### WHAT THE TASK ASKS
Every line from the beginning of the data through the line containing "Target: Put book" should be reproduced exactly, and no further lines should be output.
[[ DATA SUPPLIED open ]]
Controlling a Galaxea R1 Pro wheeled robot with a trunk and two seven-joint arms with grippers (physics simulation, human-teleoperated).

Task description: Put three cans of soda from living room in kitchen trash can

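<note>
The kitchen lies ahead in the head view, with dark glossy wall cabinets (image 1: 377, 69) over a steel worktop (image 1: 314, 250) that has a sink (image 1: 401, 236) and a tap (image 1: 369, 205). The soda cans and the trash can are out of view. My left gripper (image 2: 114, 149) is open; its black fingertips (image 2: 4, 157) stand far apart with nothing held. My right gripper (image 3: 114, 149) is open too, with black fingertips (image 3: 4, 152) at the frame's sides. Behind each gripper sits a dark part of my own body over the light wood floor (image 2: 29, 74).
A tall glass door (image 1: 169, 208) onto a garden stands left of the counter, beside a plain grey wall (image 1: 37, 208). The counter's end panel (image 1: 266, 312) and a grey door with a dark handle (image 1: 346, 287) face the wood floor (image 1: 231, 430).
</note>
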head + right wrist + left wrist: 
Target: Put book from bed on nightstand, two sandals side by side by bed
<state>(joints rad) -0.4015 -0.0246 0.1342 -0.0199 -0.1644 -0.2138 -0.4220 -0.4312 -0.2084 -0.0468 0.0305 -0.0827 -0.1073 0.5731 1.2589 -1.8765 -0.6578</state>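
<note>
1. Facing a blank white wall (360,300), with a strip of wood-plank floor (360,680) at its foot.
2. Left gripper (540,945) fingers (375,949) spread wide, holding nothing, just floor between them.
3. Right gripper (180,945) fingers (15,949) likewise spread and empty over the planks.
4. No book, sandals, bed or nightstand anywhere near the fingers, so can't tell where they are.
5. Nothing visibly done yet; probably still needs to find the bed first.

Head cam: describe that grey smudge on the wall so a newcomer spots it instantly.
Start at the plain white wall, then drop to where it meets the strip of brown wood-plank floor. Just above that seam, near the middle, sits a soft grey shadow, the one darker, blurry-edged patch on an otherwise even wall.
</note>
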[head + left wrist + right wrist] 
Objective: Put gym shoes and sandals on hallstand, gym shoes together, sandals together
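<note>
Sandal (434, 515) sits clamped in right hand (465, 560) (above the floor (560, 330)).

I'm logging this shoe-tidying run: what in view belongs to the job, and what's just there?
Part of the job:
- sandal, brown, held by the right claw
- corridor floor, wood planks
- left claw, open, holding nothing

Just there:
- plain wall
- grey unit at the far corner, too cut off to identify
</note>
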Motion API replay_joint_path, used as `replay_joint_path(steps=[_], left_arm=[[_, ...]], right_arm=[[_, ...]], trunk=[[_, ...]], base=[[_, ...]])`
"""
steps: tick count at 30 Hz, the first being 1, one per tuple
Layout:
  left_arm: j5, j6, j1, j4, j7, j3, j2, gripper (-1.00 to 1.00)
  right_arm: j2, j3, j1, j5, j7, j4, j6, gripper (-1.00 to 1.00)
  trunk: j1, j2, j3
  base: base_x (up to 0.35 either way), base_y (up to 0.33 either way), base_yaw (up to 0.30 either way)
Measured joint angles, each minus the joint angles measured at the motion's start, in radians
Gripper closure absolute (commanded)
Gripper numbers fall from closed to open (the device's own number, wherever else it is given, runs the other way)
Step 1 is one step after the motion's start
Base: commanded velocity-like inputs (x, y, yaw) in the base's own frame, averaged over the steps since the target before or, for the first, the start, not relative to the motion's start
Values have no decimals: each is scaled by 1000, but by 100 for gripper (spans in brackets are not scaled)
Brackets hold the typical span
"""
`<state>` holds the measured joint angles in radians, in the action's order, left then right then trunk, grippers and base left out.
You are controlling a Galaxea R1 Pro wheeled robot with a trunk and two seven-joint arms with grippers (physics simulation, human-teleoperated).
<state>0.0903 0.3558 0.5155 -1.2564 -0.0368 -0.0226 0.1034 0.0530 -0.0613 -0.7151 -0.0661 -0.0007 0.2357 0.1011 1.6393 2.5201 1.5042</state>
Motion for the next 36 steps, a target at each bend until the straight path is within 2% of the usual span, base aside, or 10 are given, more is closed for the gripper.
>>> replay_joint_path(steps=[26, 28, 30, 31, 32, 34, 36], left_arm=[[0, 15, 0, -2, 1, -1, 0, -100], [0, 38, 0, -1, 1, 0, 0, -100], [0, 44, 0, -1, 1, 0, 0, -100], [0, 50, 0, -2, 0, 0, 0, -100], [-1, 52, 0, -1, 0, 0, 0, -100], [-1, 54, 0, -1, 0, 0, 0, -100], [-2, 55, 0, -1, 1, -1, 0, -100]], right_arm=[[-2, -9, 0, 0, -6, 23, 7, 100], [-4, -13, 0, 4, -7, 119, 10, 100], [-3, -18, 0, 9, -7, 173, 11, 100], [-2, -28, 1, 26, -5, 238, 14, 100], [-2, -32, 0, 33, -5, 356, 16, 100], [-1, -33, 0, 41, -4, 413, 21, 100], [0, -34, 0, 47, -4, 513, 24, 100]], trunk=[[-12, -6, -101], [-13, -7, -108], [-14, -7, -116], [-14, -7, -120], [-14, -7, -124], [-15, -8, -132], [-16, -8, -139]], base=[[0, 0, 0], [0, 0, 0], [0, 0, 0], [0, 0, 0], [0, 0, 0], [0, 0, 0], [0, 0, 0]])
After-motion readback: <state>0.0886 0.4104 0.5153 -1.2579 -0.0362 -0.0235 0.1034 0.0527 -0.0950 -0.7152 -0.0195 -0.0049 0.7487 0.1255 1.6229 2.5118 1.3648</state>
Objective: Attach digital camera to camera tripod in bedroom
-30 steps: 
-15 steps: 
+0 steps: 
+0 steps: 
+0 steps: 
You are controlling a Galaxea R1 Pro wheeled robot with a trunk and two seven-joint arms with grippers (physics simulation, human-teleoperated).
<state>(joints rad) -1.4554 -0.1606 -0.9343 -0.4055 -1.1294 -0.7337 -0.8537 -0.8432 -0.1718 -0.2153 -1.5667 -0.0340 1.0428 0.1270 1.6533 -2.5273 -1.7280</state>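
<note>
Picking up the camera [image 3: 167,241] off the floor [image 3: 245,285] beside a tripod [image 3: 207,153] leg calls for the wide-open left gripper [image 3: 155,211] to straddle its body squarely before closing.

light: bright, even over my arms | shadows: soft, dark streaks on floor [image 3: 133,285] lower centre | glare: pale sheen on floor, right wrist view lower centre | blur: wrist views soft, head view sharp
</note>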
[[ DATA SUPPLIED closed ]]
### RESULT OF THIS EXERCISE
Controlling a Galaxea R1 Pro wheeled robot with a trunk and two seven-joint arms with grippers (physics simulation, human-teleoperated).

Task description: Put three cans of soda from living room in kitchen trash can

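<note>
The kitchen lies ahead in the head view, with dark glossy wall cabinets (image 1: 377, 69) over a steel worktop (image 1: 314, 250) that has a sink (image 1: 401, 236) and a tap (image 1: 369, 205). The soda cans and the trash can are out of view. My left gripper (image 2: 114, 149) is open; its black fingertips (image 2: 4, 157) stand far apart with nothing held. My right gripper (image 3: 114, 149) is open too, with black fingertips (image 3: 4, 152) at the frame's sides. Behind each gripper sits a dark part of my own body over the light wood floor (image 2: 29, 74).
A tall glass door (image 1: 169, 208) onto a garden stands left of the counter, beside a plain grey wall (image 1: 37, 208). The counter's end panel (image 1: 266, 312) and a grey door with a dark handle (image 1: 346, 287) face the wood floor (image 1: 231, 430).
</note>
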head + right wrist + left wrist: 
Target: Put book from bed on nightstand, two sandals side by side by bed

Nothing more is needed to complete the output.